For Paul Butterfield and others in the white blues Chicago Crowd of the 1960s, it's Nick Gravenites. It seems he has a more lasting influence on Butterfield's choice of career, and then his earlier artist direction, than any other single person. In addition, they aren't just professional associates, but they also maintain a friendship from Butterfield's mid teens until he death in 1987.
During the mid to late sixties, Gravenites leads most of the Chicago crowd, except Butterfield, to live in and around San Francisco. While living there he becomes a musical handyman in the scene: playing, composing, producing, and performing with many of the local bands. Once he becomes established, many of the west coast critics label him the "original connection" between the San Francisco music scene and the Chicago Crowd.
Gravenites is an important contributor to the success of many projects in the sixties and seventies. During his career on the West Coast his handyman approach creates a demand for his talents nationally. He writes Work Me Lord and Buried Alive in the Blues for Janis Joplin, produces an album for Quicksilver Messenger Service, becomes the lead singer of Big Brother and the Holding Company after Joplin leaves the band. In addition, he also writes the musical scores, produces or contributes to film soundtracks such as The Trip and Steelyard Blues.

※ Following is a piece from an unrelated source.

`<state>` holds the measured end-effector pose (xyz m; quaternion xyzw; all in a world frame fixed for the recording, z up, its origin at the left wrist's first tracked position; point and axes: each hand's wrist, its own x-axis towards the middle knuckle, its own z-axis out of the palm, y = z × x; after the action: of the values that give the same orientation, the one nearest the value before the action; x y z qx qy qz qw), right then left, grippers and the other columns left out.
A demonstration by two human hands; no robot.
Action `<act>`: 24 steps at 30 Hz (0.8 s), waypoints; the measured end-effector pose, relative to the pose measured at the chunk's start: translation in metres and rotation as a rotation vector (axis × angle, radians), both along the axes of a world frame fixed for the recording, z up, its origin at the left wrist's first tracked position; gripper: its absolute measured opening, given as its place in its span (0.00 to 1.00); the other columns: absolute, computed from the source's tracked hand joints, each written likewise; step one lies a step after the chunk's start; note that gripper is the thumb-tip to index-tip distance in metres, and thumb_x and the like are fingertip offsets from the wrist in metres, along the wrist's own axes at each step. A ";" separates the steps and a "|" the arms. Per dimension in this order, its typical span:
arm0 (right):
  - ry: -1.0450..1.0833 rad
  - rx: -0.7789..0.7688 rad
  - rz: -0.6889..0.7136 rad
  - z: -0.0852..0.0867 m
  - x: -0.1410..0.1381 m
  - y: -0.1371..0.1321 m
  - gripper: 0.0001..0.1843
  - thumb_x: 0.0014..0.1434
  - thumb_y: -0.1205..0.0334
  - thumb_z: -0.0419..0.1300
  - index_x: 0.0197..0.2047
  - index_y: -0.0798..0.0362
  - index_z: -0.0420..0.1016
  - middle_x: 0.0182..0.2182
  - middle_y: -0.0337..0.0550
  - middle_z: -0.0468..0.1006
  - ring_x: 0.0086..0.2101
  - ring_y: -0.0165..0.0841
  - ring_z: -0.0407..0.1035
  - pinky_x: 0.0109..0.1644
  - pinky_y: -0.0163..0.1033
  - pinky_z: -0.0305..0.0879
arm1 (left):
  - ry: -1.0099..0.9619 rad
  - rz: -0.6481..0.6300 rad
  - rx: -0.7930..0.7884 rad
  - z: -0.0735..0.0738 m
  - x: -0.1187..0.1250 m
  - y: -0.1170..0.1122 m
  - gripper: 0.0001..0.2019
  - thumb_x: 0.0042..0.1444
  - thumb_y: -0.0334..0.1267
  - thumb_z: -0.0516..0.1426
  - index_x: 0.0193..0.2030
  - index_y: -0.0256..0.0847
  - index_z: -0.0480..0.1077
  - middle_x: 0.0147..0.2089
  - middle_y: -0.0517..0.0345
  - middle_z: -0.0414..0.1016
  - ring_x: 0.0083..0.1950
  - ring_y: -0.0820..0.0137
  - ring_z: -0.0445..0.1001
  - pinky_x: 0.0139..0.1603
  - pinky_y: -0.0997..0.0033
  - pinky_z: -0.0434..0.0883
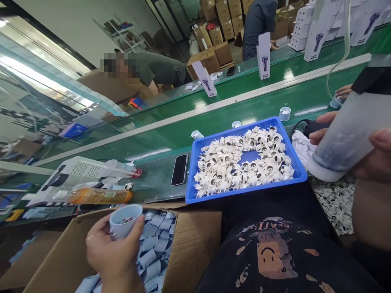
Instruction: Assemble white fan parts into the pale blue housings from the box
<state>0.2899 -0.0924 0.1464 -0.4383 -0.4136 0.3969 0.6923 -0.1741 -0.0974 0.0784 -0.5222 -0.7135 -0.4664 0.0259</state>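
My left hand (114, 254) is closed round a small pale blue cup-shaped part (124, 219), held above an open cardboard box (195, 240) filled with several like parts. At the right edge my right hand (377, 156) grips a translucent frosted bottle (345, 138) with a black top, tilted over the table. Fingertips show at the bottle's far side. A blue tray (191, 179) piled with small white fan-shaped pieces lies between my two hands on the green bench.
A black phone (179, 169) lies left of the tray. An orange drink bottle (97, 196) and a white basket (76, 171) sit at the left. White product boxes (264, 55) stand on the green conveyor. Other people work beyond it, and another hand (343, 91) rests at the right.
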 end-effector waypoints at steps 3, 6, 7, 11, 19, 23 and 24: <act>0.021 0.062 0.086 0.006 -0.012 0.003 0.26 0.31 0.45 0.75 0.31 0.52 0.77 0.27 0.42 0.76 0.24 0.37 0.73 0.23 0.43 0.71 | -0.164 -0.396 0.115 -0.015 0.071 0.002 0.26 0.37 0.45 0.70 0.45 0.44 0.70 0.39 0.60 0.75 0.35 0.66 0.75 0.35 0.66 0.74; 0.083 0.141 0.197 0.009 -0.028 0.004 0.26 0.40 0.47 0.72 0.41 0.50 0.75 0.28 0.38 0.75 0.27 0.34 0.73 0.27 0.40 0.71 | -0.236 -0.985 -0.057 -0.028 0.156 0.009 0.34 0.44 0.48 0.69 0.57 0.44 0.64 0.42 0.54 0.77 0.40 0.65 0.78 0.41 0.65 0.76; 0.109 0.156 0.243 0.009 -0.034 0.004 0.25 0.43 0.47 0.71 0.42 0.48 0.74 0.29 0.37 0.75 0.28 0.33 0.73 0.28 0.39 0.71 | -0.221 -1.132 -0.073 -0.030 0.180 0.012 0.34 0.45 0.51 0.69 0.58 0.44 0.65 0.42 0.52 0.78 0.41 0.63 0.78 0.44 0.64 0.75; 0.208 0.205 0.335 0.009 -0.055 0.001 0.23 0.43 0.45 0.72 0.35 0.51 0.73 0.31 0.37 0.75 0.27 0.31 0.73 0.28 0.37 0.72 | -0.186 -1.429 0.079 -0.025 0.240 0.020 0.27 0.47 0.55 0.66 0.49 0.41 0.72 0.41 0.51 0.79 0.40 0.64 0.77 0.43 0.65 0.75; 0.148 0.259 0.267 0.007 -0.051 -0.007 0.22 0.46 0.45 0.71 0.34 0.53 0.72 0.30 0.39 0.74 0.27 0.30 0.73 0.28 0.35 0.73 | -0.263 -1.456 0.172 -0.011 0.271 0.012 0.21 0.51 0.57 0.63 0.31 0.38 0.70 0.27 0.59 0.71 0.28 0.71 0.71 0.30 0.72 0.70; 0.097 0.195 0.259 0.010 -0.050 -0.010 0.23 0.47 0.44 0.70 0.35 0.52 0.70 0.31 0.39 0.73 0.27 0.29 0.72 0.29 0.36 0.73 | -0.251 -1.418 0.117 -0.010 0.270 0.010 0.21 0.51 0.57 0.61 0.32 0.38 0.71 0.27 0.58 0.72 0.28 0.70 0.71 0.31 0.70 0.71; 0.093 0.166 0.256 0.011 -0.051 -0.010 0.24 0.46 0.42 0.70 0.35 0.52 0.70 0.31 0.39 0.73 0.27 0.30 0.72 0.29 0.37 0.73 | -0.249 -1.409 0.094 -0.009 0.268 0.009 0.21 0.51 0.57 0.61 0.32 0.39 0.71 0.27 0.58 0.72 0.28 0.70 0.71 0.31 0.69 0.71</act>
<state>0.2384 -0.1021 0.1573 -0.3044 -0.4649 0.4664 0.6882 0.0942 -0.0884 0.0690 -0.7999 -0.1834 -0.4587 -0.3407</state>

During this period, he has some mainstream success when he produces the Brewer and Shipley's pop single One Toke Over the Line, and carries on to be nominated for a Grammy as the producer of Otis Rush's album Right Place,Wrong Time. In spite of his success he maintains his loyalty to Bloomfield and Butterfield, including them in many of his projects. I suspect that because Butterfield didn't relocate to the West Coast until the mid 80s he missed out many other Gravenites projects.
Several years ago I was given a copy of two very rare recordings Gravenites made in a studio with a full band, which include Bloomfield and Butterfield. According to the information at the time, the two tracks were recorded in Chicago in 1966, only a a thousand copies printed, and they have never been commercially released.

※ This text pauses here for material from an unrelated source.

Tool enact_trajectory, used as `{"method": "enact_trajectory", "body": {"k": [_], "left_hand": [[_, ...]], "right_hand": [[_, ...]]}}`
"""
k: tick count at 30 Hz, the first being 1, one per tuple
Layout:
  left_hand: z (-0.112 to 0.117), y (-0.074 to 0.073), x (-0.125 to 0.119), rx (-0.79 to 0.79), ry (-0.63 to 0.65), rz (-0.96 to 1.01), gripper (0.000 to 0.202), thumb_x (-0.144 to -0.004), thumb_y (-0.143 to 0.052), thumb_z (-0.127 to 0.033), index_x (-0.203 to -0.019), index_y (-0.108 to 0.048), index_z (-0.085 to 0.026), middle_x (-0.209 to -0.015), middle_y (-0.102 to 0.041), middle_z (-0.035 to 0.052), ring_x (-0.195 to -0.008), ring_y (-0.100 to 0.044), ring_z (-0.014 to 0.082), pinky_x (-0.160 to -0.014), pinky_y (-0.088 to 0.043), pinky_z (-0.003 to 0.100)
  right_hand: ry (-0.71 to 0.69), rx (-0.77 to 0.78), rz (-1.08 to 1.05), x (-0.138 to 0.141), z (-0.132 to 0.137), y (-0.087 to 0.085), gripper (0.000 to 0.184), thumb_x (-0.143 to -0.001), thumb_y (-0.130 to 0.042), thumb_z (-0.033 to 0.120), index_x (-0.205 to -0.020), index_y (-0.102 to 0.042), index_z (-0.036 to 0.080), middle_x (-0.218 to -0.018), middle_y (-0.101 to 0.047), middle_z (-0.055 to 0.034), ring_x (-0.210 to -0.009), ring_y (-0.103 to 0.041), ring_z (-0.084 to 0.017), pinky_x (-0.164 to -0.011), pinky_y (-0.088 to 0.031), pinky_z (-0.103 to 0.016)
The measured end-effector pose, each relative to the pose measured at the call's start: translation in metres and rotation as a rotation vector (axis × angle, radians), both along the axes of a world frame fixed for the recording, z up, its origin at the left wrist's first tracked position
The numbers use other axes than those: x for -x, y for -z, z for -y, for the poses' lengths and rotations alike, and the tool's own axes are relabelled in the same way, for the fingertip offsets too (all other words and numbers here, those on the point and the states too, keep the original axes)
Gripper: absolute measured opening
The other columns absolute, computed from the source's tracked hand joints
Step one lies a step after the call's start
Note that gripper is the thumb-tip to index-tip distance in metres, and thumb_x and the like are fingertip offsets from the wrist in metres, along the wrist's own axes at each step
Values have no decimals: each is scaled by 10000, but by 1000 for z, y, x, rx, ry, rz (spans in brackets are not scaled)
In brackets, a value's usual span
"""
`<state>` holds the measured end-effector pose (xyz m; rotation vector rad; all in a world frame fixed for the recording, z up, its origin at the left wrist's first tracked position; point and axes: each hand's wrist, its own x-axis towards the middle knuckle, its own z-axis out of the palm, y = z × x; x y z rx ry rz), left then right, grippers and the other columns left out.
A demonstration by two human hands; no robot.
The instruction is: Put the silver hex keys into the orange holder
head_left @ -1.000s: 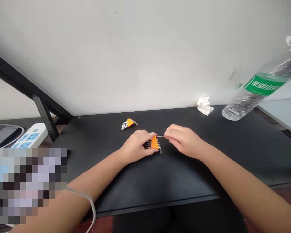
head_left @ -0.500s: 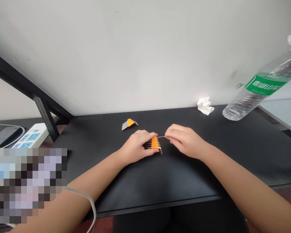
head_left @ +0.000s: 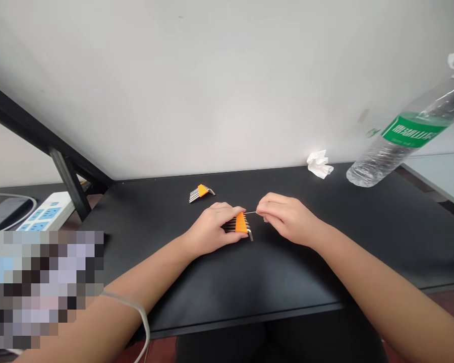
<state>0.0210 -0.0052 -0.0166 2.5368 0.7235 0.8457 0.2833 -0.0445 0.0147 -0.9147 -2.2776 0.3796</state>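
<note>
Head view: the left hand (head_left: 212,227) lies low on the black table (head_left: 249,282), fingers curled over the steel keys of an orange hex key set (head_left: 241,222) and pressing it down. The right hand (head_left: 287,219), just to the right of the set, pinches the thinnest key (head_left: 251,213) between thumb and forefinger. That key runs level from the holder's far edge into the fingertips. Whether it sits fully in its slot or partly out, I cannot tell. For so fine a key, the sound way is a grip close to the holder and a motion straight along the slot, with the left hand's weight stopping the holder from twisting or lifting. A sideways tug would likely bend the key. A second set (head_left: 200,192) lies beyond the left hand, well apart from it. A crumpled tissue (head_left: 319,164) and a water bottle (head_left: 397,146) are beyond the right hand.
</note>
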Motion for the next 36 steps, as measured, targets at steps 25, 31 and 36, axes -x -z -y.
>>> {"method": "enact_trajectory", "body": {"k": [25,31,36], "left_hand": [[9,-5,-7,-232,30,-22,412,-905,-742,-426,-1238,-631,-211,-873,-705,44,-908,-630,219,-908,-495,413],[-5,2,0,-166,-163,-185,397,-909,-711,-431,-1212,-652,-182,-846,-685,45,-835,-616,222,-855,-489,413],[-13,4,2,-27,-264,-308,433,-872,-751,-441,-1219,-686,-191,-1001,-719,84,-964,-649,272,-889,-507,431]], "right_hand": [[-115,1139,-510,20,-14,22,337,-935,-703,501,-1038,-652,184,-738,-672,-1,-639,-652,-143,-627,-554,-289],[131,748,-154,20,-11,21,298,-927,-679,411,-1158,-603,240,-958,-690,-4,-666,-601,-122,-603,-472,-277],[219,424,135,16,-10,23,171,-919,-670,355,-1025,-629,228,-1041,-671,-34,-870,-619,-176,-735,-474,-315]]}}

( I have converted the songs to mp3, and then made a video with them, which are posted below. It is my first attempt at this exercise.)
The first song is called Drunken Boat and features Butterfield playing harmonica. The second songs is called Whole Lot of Soul, and does not feature Butterfield. I think at some poin,t these two songs were transferred from vinyl to audio tape, so there is some lost quality in the copies I own.